February 02, 2010 |
|In another sign of the nation's uneven economic recovery, new data released Monday showed manufacturing activity at its highest level in more than five years while consumer demand continued to moderate.|
The Institute for Supply Management reported that its index of manufacturing activity hit 58.4 points in January, the sixth consecutive monthly increase and the best performance since August 2004. A reading above 50 indicates that the sector is expanding. Thirteen of the 18 manufacturing categories showed growth last month, with apparel leading the way.

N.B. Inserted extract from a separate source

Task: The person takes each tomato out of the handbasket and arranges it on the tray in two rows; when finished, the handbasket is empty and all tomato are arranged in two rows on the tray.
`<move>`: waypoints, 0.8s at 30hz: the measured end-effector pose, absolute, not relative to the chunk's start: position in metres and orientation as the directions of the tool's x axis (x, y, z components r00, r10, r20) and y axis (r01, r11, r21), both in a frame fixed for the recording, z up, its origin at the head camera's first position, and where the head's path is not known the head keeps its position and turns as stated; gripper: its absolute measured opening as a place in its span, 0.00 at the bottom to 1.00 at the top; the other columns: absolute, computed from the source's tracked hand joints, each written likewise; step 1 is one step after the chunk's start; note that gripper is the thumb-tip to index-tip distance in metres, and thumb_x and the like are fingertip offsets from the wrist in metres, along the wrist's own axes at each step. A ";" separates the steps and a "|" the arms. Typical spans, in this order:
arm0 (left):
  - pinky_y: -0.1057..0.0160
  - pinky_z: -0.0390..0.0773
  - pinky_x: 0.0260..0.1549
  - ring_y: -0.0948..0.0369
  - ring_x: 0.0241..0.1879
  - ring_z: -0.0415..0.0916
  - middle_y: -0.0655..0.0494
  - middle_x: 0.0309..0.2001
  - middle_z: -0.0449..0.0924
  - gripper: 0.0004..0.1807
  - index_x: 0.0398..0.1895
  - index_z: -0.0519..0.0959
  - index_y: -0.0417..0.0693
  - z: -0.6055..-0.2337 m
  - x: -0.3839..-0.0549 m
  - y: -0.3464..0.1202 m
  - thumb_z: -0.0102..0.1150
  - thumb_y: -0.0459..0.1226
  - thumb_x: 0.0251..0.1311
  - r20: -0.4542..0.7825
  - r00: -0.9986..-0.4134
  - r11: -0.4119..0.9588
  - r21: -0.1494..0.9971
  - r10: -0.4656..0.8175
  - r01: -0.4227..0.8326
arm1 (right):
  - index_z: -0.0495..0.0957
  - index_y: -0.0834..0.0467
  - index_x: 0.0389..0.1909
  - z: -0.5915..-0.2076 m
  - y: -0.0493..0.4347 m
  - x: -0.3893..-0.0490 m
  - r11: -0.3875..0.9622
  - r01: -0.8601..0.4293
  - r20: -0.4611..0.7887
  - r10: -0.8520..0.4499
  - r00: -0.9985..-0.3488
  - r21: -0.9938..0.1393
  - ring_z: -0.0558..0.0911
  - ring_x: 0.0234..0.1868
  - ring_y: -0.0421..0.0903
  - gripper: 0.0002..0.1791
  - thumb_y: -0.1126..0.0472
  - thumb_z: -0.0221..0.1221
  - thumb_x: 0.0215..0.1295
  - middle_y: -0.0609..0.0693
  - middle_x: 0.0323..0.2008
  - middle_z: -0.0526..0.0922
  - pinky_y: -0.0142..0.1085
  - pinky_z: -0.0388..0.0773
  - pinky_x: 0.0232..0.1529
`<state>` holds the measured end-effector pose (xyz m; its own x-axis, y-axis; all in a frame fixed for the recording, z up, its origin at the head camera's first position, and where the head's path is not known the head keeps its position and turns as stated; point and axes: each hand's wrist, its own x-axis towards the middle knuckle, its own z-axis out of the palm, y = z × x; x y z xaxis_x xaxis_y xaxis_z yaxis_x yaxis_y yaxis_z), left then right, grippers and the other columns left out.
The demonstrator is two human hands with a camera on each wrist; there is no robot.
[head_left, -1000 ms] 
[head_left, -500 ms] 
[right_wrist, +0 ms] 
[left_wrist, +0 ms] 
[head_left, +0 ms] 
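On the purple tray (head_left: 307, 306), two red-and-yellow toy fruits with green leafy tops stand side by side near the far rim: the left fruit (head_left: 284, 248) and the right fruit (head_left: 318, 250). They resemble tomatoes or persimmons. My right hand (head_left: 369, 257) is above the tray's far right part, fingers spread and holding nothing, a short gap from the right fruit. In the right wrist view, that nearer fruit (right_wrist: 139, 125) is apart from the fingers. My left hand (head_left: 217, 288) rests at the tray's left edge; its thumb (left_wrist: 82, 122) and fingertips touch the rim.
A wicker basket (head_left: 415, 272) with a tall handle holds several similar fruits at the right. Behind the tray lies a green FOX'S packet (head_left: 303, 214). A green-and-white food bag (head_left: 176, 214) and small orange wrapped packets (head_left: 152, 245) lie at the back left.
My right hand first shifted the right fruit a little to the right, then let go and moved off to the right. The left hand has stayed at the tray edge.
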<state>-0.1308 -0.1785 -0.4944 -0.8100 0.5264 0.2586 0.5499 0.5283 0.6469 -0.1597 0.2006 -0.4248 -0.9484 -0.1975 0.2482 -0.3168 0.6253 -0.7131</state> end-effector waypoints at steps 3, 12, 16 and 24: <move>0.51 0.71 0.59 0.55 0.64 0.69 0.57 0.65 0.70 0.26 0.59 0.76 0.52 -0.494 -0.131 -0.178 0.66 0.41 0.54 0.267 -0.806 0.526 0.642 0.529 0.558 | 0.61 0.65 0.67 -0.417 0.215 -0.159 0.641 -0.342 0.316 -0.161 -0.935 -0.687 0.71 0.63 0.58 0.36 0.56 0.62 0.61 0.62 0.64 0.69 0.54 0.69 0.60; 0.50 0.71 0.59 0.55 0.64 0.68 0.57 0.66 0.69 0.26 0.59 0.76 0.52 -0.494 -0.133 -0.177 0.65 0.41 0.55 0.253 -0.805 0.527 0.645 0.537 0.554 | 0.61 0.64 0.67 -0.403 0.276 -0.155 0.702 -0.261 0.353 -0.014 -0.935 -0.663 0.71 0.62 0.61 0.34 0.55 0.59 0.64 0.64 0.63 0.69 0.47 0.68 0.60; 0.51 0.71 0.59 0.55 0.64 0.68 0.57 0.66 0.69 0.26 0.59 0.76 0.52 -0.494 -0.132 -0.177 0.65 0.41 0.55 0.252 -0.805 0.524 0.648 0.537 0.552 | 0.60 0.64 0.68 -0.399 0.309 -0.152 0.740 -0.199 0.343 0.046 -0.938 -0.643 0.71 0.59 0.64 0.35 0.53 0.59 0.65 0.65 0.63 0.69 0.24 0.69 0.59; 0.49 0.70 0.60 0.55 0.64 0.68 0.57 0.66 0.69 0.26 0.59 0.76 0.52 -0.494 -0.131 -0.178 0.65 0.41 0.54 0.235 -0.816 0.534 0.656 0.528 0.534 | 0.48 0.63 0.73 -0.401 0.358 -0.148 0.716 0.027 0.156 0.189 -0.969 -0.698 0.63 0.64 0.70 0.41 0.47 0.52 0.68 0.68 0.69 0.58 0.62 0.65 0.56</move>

"This month's report provides significant assurance that the manufacturing sector is in recovery," said Norbert J. Ore, chairman of the ISM manufacturing business survey committee.

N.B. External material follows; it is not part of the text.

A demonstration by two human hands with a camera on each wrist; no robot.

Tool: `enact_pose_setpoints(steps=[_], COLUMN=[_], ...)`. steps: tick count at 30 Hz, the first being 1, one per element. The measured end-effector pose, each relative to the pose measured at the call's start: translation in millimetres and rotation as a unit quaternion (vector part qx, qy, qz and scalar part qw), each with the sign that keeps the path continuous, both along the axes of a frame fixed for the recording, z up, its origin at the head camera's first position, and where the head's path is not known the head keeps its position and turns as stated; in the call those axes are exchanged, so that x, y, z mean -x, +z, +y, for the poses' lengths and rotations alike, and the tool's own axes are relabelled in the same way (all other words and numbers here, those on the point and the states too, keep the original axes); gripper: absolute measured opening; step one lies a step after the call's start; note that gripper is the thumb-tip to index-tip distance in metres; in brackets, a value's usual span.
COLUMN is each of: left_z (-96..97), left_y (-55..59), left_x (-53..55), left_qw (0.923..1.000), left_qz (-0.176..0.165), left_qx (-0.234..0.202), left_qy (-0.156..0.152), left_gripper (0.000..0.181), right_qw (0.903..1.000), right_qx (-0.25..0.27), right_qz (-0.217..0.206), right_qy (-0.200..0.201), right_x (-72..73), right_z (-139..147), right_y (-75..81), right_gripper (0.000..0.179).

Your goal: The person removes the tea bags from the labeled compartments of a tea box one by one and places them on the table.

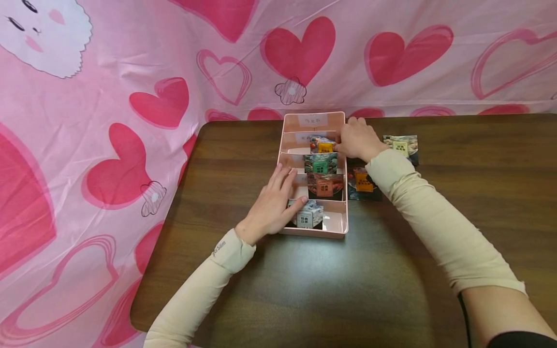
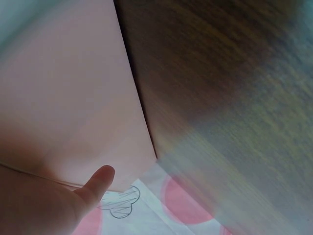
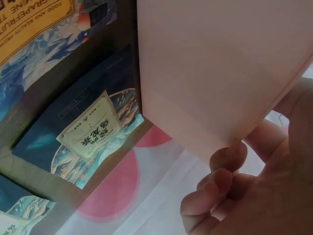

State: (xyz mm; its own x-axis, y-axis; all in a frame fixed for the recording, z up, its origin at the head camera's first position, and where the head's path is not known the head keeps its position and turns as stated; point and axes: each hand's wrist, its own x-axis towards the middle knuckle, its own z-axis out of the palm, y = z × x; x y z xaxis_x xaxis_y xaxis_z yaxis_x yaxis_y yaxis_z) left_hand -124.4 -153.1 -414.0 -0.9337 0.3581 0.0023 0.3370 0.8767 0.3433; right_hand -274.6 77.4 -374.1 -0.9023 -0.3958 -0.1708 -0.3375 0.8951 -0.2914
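From my station I see the right hand (image 1: pixel 359 139) over the right rim of the pink divided box (image 1: pixel 334 222), with some fingers curled outside the wall. Its inner fingertips come to the edge of the orange-labelled tea sachet (image 1: pixel 325 147), in the second compartment from the far end; whether they really pinch it, I cannot tell. The left hand (image 1: pixel 274 200) has its fingers extended at the left rim, the thumb over the white-labelled sachet (image 1: pixel 304 220); it grips nothing that I can see.

I judge that the step is to seat the orange-labelled tea sachet. For this I would guide it by its edge, without buckling it, and leave its label readable, as with the green-labelled sachet (image 1: pixel 320 165) and the red-labelled sachet (image 1: pixel 328 187). The left hand should press only lightly, enough that the box does not slide. When withdrawing, I would lift the knuckles first, because the grapefruit tea sachet (image 1: pixel 364 181) and the oolong sachet (image 3: pixel 90 127) lie beside the outer wall and could be dragged.
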Motion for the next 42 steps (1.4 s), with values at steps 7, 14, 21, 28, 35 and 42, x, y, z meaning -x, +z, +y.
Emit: enact_pose_setpoints(steps=[7, 14, 21, 28, 35, 42], left_z=[0.6, 1.0, 0.5, 0.4, 0.0, 0.0], left_y=[1.2, 2.0, 2.5, 1.9, 2.0, 2.8], left_x=[-0.9, -1.4, -0.6, -1.1, -1.3, -0.7], left_qw=[1.0, 1.0, 1.0, 1.0, 0.9999, 0.9998], left_qz=[0.0, -0.001, -0.004, -0.005, -0.011, -0.018], left_qx=[0.002, 0.004, 0.005, 0.002, 0.0, -0.003], left_qy=[0.001, 0.002, 0.002, -0.001, -0.002, 0.003], left_gripper=[0.076, 0.075, 0.076, 0.076, 0.077, 0.077], right_qw=[0.9983, 0.9956, 0.9934, 0.9774, 0.9733, 0.9788], right_qx=[0.036, 0.061, 0.092, 0.208, 0.226, 0.203], right_qz=[0.029, 0.008, -0.001, -0.033, -0.034, -0.029], right_qy=[0.034, 0.071, 0.068, 0.017, -0.019, 0.004], right_x=[-1.3, -1.0, -0.3, 3.6, 2.8, 1.6], right_z=[-1.0, -0.2, 1.9, 3.1, 5.6, 6.7], right_y=[2.5, 5.3, 3.4, -2.8, -2.9, -3.7], right_gripper=[0.018, 0.017, 0.015, 0.031, 0.022, 0.018])
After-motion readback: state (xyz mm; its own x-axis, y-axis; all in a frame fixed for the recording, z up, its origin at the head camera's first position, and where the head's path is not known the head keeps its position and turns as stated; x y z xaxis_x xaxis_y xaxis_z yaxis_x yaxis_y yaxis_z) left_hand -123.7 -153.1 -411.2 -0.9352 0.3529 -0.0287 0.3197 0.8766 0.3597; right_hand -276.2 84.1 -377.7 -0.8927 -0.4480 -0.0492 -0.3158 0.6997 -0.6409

Wall Street welcomed the results, with stocks enjoying their biggest one-day gains so far this year. The Dow Jones industrial average jumped 1.2 percent, or 118 points, to 10,185.53, while the broader Standard & Poor's 500-stock index rose 1.4 percent, or 15.32 points, to 1089.19. The tech-heavy Nasdaq composite index increased 1.1 percent, or 23.85 points, to 2171.20.
Economists cautioned that the spike looks to be temporary. Manufacturers dramatically reduced production during the first quarter of last year in response to weak consumer demand. But the pullback was not as severe as expected, according to Citigroup economist Steven Wieting, and now manufacturers are working fast to replenish inventories.
"They planned for a much worse downturn than has actually occurred," he said. "This is what I'm calling the snap-back phase in activity."
Already there are signs that the pace of growth may begin to slow in the coming months: Though the ISM index for production jumped 6.5 points in January from the previous month, the index for new orders rose only 1.1 points. In addition, the ISM report does not reflect the full impact of small businesses, said Ian Shepherdson, chief U.S. economist for High Frequency Economics. The National Federation of Independent Business, the trade group for the sector, reported that its index of business activity in December fell 0.3 points.
The manufacturing sector may be "firmly into boom territory, but the economy is not there and won't be going there, either," Shepherdson said.
That is partly because consumer demand remains sluggish, as evidenced by government data released Monday. Personal spending rose 0.2 percent in December after November's gain was revised upward to 0.7 percent, the Commerce Department reported.
The December increase represents the third consecutive monthly gain in spending, but it was the smallest rise of the fourth quarter. Stronger demand in October and November helped fuel the 5.7 percent increase in the gross domestic product during the fourth quarter, but some economists think that spending has begun to taper off.
The savings rate also rose in December, to 4.8 percent of disposable income from 4.5 percent in November. Total income rose 0.4 percent. Shepherdson said the soft finish to the year indicates that "even a repeat of the modest [fourth-quarter] gain will be a struggle."
Meanwhile, the Commerce Department reported that construction spending in December dropped 1.2 percent from the previous month, significantly worse than estimated. Residential construction slid 2.7 percent, and commercial construction rose 0.8 percent.
But economists questioned those figures, especially as the Commerce Department initially revised downward its estimate of October spending, then increased it 2 percent.